0

I have the following setup:

> show create table nums;
+-------+--------------------------------------------------------------------+
| Table | Create Table                                                       |
|-------+--------------------------------------------------------------------|
| nums  | CREATE TABLE `nums` (                                              |
|       |   `num` decimal(15,8) DEFAULT NULL                                 |
|       | ) ENGINE=InnoDB DEFAULT CHARSET=utf8mb4 COLLATE=utf8mb4_0900_ai_ci |
+-------+--------------------------------------------------------------------+
$ cat num_file
8.04
$ echo "load data local infile 'num_file' into table nums (@num) 
set num=truncate(@num,8);" | mysql

I would expect that the table would contain 8.04, but instead:

> select * from nums;
+------------+
| num        |
|------------|
| 8.03999999 |
+------------+

Why is this happening, and how can I fix it?

3
  • Let's see the input value. Do you really need to truncate, not round? Do the input values have more than 8 decimal places?
    – Rick James
    Commented Jun 16, 2023 at 21:31
  • @RickJames I tried reducing the problem to its simplest reproducible form, even though the inputs have some more variety than given. The requirement to truncate was given by the client, in cases where the input values have more than 8 decimal places (some inputs do); I agree that round would be a better choice. The example of 8.04 as input is an actual input value.
    – enharmonic
    Commented Jun 19, 2023 at 3:24
  • Can there be negative numbers? How many digits might exist before the decimal place? To follow the letter of the request, you will probably have to use string maniuplation.
    – Rick James
    Commented Jun 19, 2023 at 5:12

1 Answer 1

1

Here are the issues:

  • mysql's load data documentation indicates "LOAD DATA regards all input as strings", so "8.04" is being read as a string, not a numeral
  • truncate() documentation indicates "When the first argument is of any floating-point type or of any non-numeric type, the return type is always DOUBLE"
    • Since a string is a non-numeric type, truncate is returning a DOUBLE, which is an approximated value; as the documentation indicates, "floating-point values are approximate and not stored as exact values".

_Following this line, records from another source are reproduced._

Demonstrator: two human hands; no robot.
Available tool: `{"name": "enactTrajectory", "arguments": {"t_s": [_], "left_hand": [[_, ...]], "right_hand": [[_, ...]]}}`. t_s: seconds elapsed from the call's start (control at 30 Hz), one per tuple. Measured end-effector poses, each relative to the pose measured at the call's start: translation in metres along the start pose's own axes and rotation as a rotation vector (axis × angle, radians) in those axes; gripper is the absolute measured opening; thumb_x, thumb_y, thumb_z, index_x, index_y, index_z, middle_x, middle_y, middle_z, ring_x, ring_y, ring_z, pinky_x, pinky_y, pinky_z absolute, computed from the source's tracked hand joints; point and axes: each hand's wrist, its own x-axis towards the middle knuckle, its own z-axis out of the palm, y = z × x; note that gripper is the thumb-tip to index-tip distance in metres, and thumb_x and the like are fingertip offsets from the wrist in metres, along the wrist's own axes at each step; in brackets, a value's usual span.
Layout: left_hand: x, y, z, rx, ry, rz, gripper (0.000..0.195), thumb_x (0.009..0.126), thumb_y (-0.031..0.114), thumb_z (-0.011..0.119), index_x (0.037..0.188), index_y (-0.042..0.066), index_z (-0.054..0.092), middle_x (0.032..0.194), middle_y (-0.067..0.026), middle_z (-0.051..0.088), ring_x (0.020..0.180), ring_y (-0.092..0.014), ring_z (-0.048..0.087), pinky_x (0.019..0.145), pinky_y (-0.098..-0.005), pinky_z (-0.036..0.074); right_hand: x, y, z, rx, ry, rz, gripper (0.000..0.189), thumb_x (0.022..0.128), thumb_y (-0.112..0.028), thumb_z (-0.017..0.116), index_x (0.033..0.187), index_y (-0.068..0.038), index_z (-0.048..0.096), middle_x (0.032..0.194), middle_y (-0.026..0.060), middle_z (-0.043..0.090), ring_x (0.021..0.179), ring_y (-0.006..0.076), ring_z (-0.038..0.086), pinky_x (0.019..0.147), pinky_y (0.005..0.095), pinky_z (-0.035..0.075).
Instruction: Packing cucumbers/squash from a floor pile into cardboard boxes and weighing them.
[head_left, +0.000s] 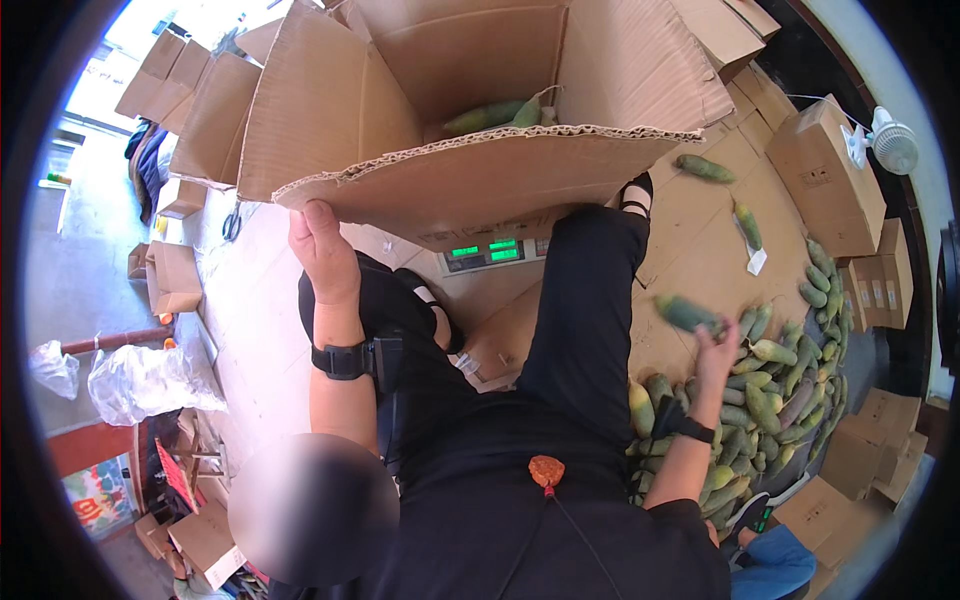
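Note:
A tall open cardboard box (480, 180) stands before me on a digital scale (495, 253) with lit green readouts. Inside lie a few green radishes (487, 116), partly hidden by the near wall. My left hand (324, 247) pinches the left corner of the box's near flap between thumb and fingers. Out to the right, my right hand (716, 352) grips one end of a green radish (684, 313), blurred by motion. Below that hand spreads a large heap of green radishes (765, 405) on the floor.
Two loose radishes, one radish (705, 169) and another radish (748, 225) by white paper, lie on flattened cardboard (675, 247). Boxes (825, 176) and a small fan (892, 142) line the right side. A person's jeans-clad leg (776, 562) shows bottom right. Scissors (232, 223) lie left.

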Motion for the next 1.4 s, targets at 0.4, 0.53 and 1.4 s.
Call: {"name": "enactTrajectory", "arguments": {"t_s": [0.4, 0.53, 1.4], "left_hand": [[0.001, 0.009, 0.011, 0.075, 0.032, -0.016, 0.037, 0.094, 0.039, 0.038, 0.08, 0.007, 0.049, 0.065, 0.0032, 0.039, 0.058, -0.007, 0.033, 0.053, -0.0216, 0.029], [0.004, 0.012, 0.02, 0.166, 0.053, 0.018, 0.043, 0.093, 0.045, 0.036, 0.081, 0.006, 0.05, 0.061, 0.0026, 0.04, 0.055, -0.008, 0.034, 0.05, -0.0223, 0.029], [0.005, 0.009, 0.02, 0.14, 0.123, 0.03, 0.058, 0.092, 0.05, 0.032, 0.108, -0.003, 0.049, 0.097, -0.0136, 0.058, 0.084, -0.019, 0.058, 0.07, -0.0284, 0.049]], "right_hand": [[0.016, -0.283, 0.017, 0.829, 0.087, -0.815, 0.037, 0.08, 0.004, 0.057, 0.114, 0.006, 0.042, 0.109, 0.0145, 0.052, 0.099, 0.0218, 0.053, 0.089, 0.0357, 0.045], [0.021, -0.301, 0.071, 0.892, -0.257, -0.836, 0.026, 0.08, 0.005, 0.058, 0.104, -0.002, 0.05, 0.094, 0.0024, 0.055, 0.084, 0.0075, 0.053, 0.075, 0.0188, 0.043], [-0.093, 0.191, 0.038, -1.089, -0.699, 0.231, 0.037, 0.077, -0.019, 0.057, 0.113, -0.012, 0.049, 0.11, 0.0095, 0.053, 0.107, 0.0298, 0.048, 0.085, 0.0426, 0.044]]}}
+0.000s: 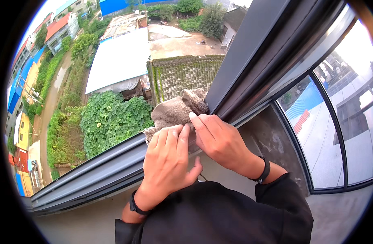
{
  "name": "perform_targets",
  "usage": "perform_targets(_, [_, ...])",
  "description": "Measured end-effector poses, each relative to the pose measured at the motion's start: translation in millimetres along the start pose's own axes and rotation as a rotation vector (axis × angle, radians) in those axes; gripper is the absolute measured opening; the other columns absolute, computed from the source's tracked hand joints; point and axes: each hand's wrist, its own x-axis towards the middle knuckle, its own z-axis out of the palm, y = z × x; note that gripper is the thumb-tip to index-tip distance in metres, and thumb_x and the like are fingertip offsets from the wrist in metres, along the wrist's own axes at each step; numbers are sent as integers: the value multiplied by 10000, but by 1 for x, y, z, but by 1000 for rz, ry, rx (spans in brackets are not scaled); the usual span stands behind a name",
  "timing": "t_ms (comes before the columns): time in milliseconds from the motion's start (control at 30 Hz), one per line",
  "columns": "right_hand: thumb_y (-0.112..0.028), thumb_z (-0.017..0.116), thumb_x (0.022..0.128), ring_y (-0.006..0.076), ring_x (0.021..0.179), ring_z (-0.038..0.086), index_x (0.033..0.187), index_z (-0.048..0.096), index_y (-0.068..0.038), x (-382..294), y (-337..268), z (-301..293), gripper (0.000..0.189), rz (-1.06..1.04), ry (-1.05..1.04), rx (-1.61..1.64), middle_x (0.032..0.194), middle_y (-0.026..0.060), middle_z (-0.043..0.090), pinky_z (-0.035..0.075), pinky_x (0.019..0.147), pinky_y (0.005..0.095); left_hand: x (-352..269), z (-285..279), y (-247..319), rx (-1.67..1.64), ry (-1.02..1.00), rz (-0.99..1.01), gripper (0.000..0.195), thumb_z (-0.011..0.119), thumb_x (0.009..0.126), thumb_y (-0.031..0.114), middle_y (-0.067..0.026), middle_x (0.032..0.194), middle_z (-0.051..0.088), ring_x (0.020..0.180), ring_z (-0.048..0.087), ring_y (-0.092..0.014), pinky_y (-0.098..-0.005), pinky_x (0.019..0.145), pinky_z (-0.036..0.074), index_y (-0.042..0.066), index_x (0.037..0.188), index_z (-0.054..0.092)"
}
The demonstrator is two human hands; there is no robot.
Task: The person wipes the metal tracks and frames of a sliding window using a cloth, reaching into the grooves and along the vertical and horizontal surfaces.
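Observation:
A grey-brown cloth (pixel 174 111) lies bunched over the window sill track (pixel 113 161), in the corner against the dark upright window frame (pixel 250 55). My left hand (pixel 166 155) has its fingertips on the cloth's near edge, thumb held apart. To the right, my right hand (pixel 218 140) pinches the same edge between thumb and fingers, close to the upright frame. The two hands nearly touch at the index fingers. Part of the cloth is hidden under the fingers.
Beyond the sill is an open drop to roofs, green plants and a dirt road (pixel 56 82) far below. Framed glass panes (pixel 314 131) stand at the right. A concrete floor (pixel 82 210) shows on the near side of the sill.

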Motion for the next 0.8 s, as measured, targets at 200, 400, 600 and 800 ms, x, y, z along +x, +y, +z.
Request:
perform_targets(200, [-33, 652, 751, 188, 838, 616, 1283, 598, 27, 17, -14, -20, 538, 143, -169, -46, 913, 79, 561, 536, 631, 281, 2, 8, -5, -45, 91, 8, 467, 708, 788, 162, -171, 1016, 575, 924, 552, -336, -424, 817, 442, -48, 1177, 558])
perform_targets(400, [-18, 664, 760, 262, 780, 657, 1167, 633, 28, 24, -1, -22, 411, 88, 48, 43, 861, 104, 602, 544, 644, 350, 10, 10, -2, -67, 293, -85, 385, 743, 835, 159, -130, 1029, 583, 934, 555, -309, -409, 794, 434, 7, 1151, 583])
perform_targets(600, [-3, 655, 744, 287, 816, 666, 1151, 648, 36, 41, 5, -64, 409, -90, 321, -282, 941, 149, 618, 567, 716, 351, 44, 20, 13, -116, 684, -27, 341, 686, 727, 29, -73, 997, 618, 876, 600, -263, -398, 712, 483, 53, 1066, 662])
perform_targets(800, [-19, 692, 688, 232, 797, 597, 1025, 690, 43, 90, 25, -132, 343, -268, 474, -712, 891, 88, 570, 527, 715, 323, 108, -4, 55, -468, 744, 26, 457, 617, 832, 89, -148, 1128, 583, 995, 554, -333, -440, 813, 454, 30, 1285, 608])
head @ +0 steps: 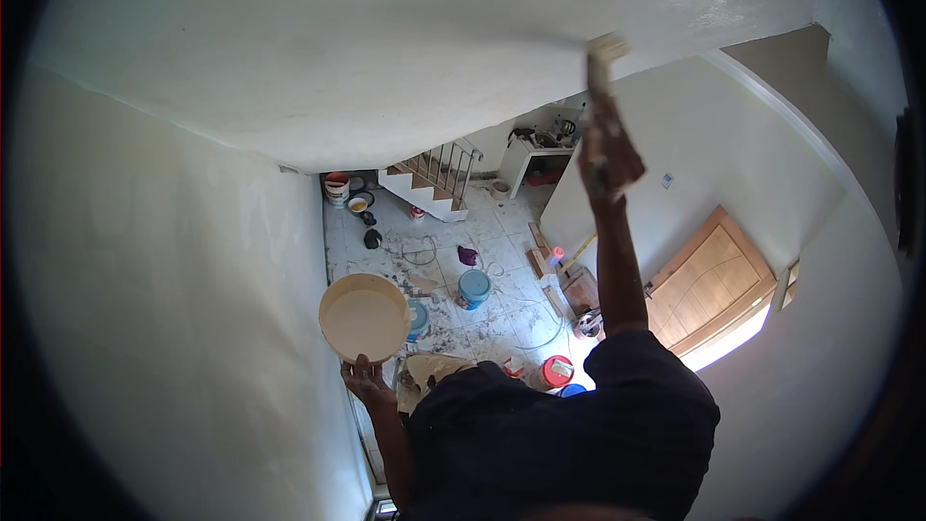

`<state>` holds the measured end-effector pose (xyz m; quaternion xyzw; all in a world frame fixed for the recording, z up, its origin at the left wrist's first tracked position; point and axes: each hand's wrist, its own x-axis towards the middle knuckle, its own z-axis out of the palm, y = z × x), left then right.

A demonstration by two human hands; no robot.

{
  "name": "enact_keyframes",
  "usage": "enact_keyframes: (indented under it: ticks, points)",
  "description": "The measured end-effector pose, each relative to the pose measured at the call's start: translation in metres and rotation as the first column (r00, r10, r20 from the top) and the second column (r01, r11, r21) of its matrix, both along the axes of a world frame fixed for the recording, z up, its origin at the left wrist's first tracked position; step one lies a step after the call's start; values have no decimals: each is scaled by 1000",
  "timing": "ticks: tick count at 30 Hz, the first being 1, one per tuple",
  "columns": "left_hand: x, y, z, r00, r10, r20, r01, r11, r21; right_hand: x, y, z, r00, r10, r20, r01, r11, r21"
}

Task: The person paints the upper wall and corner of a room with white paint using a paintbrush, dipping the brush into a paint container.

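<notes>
My right hand [611, 155] is raised and closed around the handle of a wide paintbrush [606, 54]. The bristles are at the white wall [434, 72] in front of me; the brush is blurred, and whether it touches the wall I cannot tell. Wet-looking strokes shine on the wall's upper right part. Low on the left, my left hand [367, 380] grips the near rim of a round, pale yellow tub [365, 318] that holds whitish paint. A second wall [181, 268] stands just left of the tub.
Far below is a stained tile floor [506, 239] with a blue-lidded bucket [474, 289], a red-lidded bucket [557, 371] and wood pieces [537, 260]. A staircase with a metal railing [448, 166] stands beyond. At the right is a wooden door [712, 278].
</notes>
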<state>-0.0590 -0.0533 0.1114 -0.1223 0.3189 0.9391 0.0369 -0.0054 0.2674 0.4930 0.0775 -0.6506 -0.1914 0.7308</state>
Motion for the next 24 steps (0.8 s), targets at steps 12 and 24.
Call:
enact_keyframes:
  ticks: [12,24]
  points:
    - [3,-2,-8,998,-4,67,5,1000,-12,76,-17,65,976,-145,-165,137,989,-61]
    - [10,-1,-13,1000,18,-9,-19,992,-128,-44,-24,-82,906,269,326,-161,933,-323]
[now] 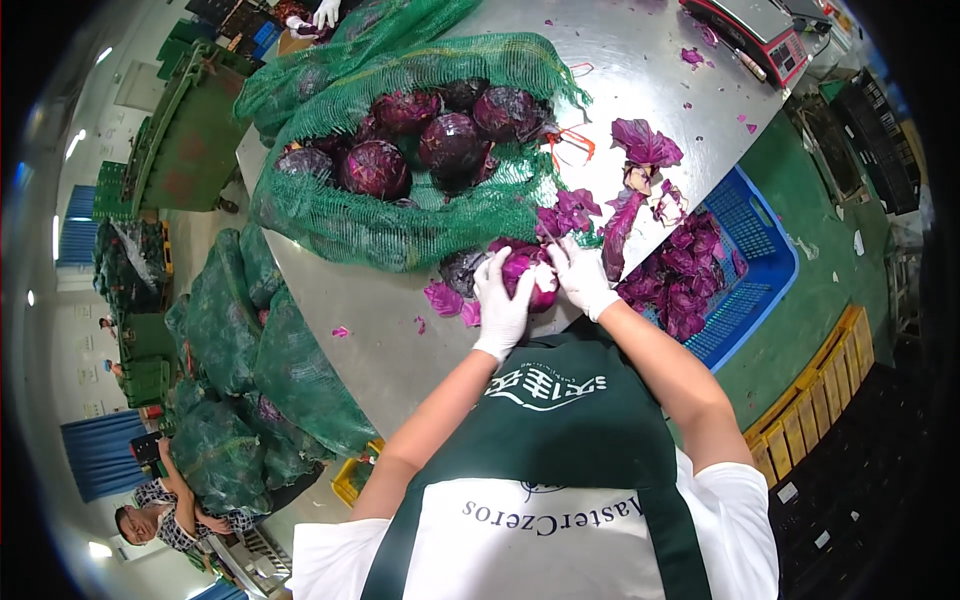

To solve this, you can cast the input to decimal so truncate() will return a decimal; as the truncate() documentation states, "When the first argument is a DECIMAL value, the return type is also DECIMAL":

set num=truncate(cast(@num as decimal(15,8)),8)
3
  • 1
    I'm pretty sure that will round in the cast, leaving nothing for truncate to do: truncate(cast('8.123456789' as decimal(15,8)),8) --> 8.12345679.
    – Rick James
    Commented Jun 19, 2023 at 5:08
  • @RickJames good catch; what do you think would be a better approach?
    – enharmonic
    Commented Jun 20, 2023 at 12:10
  • Truncation via character manipulation would be messy and risky. Maybe the Customer does not know the technical difference between "truncate" and "round". If these are latitude/longitude values, then 8 decimal places is gross overkill.